Civil War Reenactment: A Union Cavalry Officer
A reenactor portraying a Union cavalry officer explains the weapons and equipment carried by cavalry in the Civil War.
The cavalrymen wanted to have no more than 200 pounds on the back of a horse because they figured the more weight the horse had to carry, the quicker the horse would wear out. But cavalrymen had to carry everything on the back of a horse. And he had to take care of his horse first because if his horse — if something happened to his horse, he was walking. So you want to take care of him.
This is a bed roll, rubber blanket with a wool blanket rolled up in it. This is a feed bag. This pouch here carried the combs and brushes and stuff for the horse care. You had a pouch for carrying extra horseshoes, in case he threw a shoe or something. All his personal effects would go back here in the valise. The canteen would be attached to the saddle. On the other side is an extra pistol. You have a breast wrap which kept the saddle from sliding too far back. And you had a crupper which kept the saddle from going over the neck — head of the horse. One of the things I like about a military saddle over a current civilian saddle is you had a safety belt. This kept the saddle from sliding under the horse. And a lot of times when you saddle up a horse, a horse knows what’s coming, so they’ll puff up their stomach, so that means it won’t be as tight around them. Well, you cinch up the girth strap, and then later you come back and tighten this up and you can take out some of that slack.
Now in the front of the horse, you have a leather halter, which the lead strap is attached to it, so you can lead the horse around. You don’t want to lead him by the reins. The — you got the bridle. There’s a watering bit here. This is a lead line, lasso. One of the major problems they had with — during the Civil War was the different weapons. Not so much with infantry, but cavalry, which you had, you could have a 36-caliber, or a 44-caliber, this is a 44 Army. May have a 36-caliber as a back-up weapon. Well you’ve got to have ammunition for all of it. There’s documented cases where regiments were pulled off the field because they didn’t have enough ammunition for their weapons.

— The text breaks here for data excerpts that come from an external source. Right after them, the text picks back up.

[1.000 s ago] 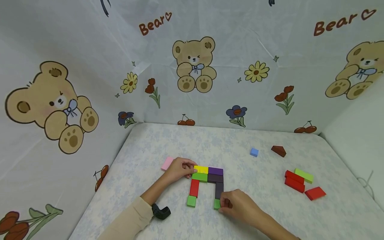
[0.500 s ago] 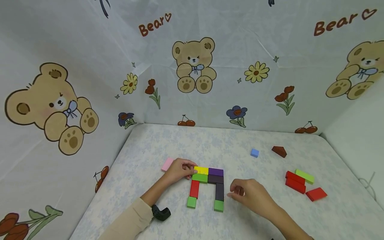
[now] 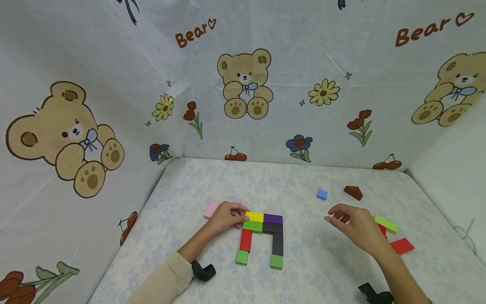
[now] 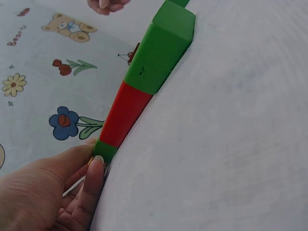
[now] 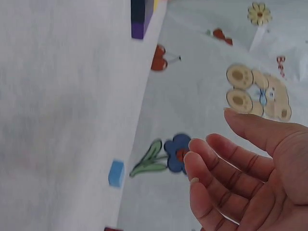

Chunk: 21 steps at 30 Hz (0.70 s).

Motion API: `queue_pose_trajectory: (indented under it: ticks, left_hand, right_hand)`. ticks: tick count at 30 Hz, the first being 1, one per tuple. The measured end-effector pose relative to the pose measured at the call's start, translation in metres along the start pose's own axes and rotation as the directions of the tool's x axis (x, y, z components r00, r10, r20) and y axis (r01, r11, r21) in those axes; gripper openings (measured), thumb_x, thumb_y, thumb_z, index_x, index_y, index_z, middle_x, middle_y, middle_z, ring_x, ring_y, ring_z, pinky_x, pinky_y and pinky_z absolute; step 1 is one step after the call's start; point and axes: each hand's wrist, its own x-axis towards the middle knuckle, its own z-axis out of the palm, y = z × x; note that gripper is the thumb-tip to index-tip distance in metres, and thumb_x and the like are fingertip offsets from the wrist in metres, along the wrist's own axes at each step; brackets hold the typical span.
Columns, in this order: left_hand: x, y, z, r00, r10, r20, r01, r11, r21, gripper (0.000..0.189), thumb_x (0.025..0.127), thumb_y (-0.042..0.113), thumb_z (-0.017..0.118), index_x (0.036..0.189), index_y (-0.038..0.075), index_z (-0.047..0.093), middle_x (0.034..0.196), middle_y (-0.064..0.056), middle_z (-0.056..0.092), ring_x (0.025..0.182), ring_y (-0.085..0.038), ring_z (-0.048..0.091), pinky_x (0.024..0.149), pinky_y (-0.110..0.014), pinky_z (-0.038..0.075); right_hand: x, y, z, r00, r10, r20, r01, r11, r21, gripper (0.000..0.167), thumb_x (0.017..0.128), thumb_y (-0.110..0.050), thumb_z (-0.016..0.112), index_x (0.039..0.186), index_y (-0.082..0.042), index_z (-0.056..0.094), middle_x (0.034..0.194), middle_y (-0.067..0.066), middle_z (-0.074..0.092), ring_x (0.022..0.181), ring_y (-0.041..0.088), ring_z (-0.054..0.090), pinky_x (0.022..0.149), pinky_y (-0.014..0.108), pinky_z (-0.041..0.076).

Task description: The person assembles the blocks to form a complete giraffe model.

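Flat toy blocks form an arch on the table. Its top has a yellow block and a purple block behind a green block and a dark block. One leg is a red block with a green end block; the other is a dark block with a green end block. My left hand pinches the yellow block's left end with thumb and index finger. My right hand, fingers loosely bent and holding nothing, hovers right of the arch near loose blocks.
A blue cube and a brown block lie at the back right. A lime block and red blocks sit beyond my right hand, partly hidden. A pink block lies behind my left hand. A bear-print cloth hangs behind.
My right hand has left the right leg's green end block and moved right and away from me toward the loose blocks. My left hand stays at the yellow block.
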Motion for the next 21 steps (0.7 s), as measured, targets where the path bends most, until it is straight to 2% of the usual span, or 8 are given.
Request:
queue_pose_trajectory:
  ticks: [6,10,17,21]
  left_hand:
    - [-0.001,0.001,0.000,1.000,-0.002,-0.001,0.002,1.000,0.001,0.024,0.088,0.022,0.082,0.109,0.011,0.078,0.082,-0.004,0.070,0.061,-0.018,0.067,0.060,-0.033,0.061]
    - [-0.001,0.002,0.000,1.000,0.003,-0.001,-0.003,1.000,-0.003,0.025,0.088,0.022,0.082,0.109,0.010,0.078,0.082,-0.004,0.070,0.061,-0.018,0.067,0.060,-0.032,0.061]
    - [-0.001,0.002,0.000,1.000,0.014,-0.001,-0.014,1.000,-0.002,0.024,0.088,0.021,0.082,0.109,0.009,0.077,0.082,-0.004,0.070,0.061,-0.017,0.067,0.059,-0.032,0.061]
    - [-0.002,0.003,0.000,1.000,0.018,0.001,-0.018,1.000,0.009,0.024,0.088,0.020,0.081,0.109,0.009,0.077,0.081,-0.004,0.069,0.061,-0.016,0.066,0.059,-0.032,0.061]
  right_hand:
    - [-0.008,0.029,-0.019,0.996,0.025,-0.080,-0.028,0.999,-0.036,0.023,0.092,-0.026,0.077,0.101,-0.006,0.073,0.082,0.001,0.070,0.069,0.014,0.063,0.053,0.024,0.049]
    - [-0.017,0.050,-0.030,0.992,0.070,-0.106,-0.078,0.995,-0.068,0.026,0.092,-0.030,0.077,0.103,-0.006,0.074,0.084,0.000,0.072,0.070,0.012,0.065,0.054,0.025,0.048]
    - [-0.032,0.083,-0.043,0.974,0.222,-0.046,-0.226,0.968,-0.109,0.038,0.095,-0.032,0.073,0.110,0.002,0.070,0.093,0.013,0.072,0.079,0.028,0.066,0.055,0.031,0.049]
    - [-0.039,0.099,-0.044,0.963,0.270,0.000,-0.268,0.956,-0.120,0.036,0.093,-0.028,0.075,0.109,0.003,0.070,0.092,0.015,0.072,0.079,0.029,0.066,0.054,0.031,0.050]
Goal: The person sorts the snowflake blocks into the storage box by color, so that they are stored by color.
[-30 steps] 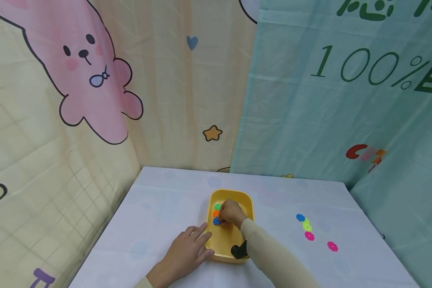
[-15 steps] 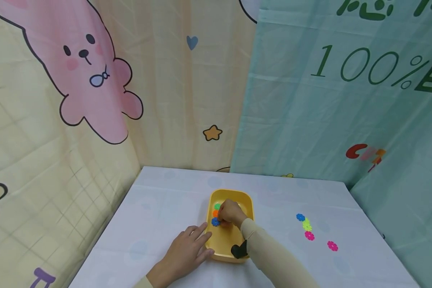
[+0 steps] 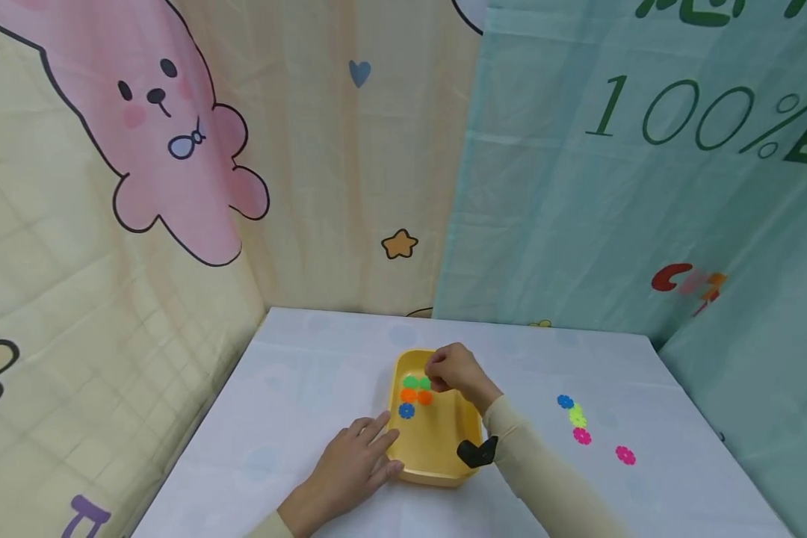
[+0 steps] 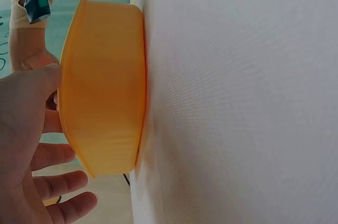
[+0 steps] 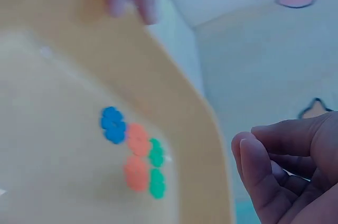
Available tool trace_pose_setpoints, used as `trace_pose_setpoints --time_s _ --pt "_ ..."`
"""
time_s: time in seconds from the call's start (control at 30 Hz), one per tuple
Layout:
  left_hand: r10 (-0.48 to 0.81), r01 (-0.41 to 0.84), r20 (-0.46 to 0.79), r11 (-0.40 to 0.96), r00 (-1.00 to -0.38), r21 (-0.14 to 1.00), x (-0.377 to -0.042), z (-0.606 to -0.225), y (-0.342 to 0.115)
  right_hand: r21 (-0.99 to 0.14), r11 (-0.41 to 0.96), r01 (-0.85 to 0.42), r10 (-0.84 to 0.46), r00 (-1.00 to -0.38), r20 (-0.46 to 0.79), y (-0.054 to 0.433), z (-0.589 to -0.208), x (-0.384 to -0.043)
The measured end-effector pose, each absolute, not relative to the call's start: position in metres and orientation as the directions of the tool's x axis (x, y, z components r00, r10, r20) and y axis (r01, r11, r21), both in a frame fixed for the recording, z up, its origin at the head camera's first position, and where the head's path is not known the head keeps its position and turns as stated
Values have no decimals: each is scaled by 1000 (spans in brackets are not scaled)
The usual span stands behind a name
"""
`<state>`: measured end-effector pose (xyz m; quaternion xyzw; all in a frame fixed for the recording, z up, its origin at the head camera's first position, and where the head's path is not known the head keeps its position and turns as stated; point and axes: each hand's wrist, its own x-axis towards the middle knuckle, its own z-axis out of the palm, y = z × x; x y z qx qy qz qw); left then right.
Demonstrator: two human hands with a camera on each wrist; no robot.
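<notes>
A yellow tray (image 3: 437, 452) stands on the table with small flower-shaped pieces inside. Two green flower pieces (image 3: 410, 382) lie at its far end, two orange flower pieces (image 3: 425, 398) below them, and one blue flower piece (image 3: 406, 411) under the left orange one. My right hand (image 3: 462, 373) hovers over the tray's far right rim. In the right wrist view its thumb and index fingertips (image 5: 248, 142) come together with no piece visible between them. My left hand (image 3: 350, 467) rests at the tray's left rim, fingers extended; its thumb lies at the rim in the left wrist view.
Right of the tray, a blue flower piece (image 3: 566, 402), a yellow-green one (image 3: 577, 415) and a pink one (image 3: 581, 436) lie in a slanting row. Another pink piece (image 3: 625, 455) is farther right. Printed curtains (image 3: 336, 187) enclose the table (image 3: 296, 373) behind and at the sides.
My right hand has risen from inside the tray toward its far right rim, uncovering the second green and orange pieces. The blue piece moved slightly left earlier. My left hand stays at the rim.
</notes>
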<state>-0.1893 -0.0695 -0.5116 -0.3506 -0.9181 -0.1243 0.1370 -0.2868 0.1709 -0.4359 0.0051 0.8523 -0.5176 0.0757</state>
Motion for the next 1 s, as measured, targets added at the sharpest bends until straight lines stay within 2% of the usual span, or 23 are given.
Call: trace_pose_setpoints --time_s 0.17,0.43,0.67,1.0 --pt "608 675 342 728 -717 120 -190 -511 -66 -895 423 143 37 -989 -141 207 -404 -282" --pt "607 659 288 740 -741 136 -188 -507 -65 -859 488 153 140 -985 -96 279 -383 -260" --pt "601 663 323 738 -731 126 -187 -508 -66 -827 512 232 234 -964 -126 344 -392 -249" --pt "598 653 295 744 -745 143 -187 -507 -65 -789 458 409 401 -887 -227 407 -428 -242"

Here’s a typical wool blanket. Like I said, the strap. Also, too, the cavalry weapon of choice was a carbine. You could load — this was a black powder weapon, you load it from the breach, instead of the muzzle. You still have a cap you can load on — you have to load onto it, ignition, and you have your sight. With these — this, you could fire off the back of a horse much easier than you could a typical infantry weapon. The drawback with this, it doesn’t have far — quite as far a range.
The saber, has the other strap here, which you would wrap around your wrist, and that way if you dropped it, you still had control of it, and didn’t have to get off your horse to get it. The most dangerous part of this is the sharp point here. There was no real edge here. You didn’t want it to stick. So basically what this was designed to do, if you’re on the back of a horse, swinging down, break a man’s collarbone. Breaks the collarbone, takes him out.
Everything’s set up, in this time period, for right-handed. So, you figure you need your sword in your right hand, and the pistol, you could shoot with your left hand. And you wanted to cross it, because on the back of a horse, that was the easiest way to get it. Because if you had the pistol here, then you could drop it, because it’s just not as natural.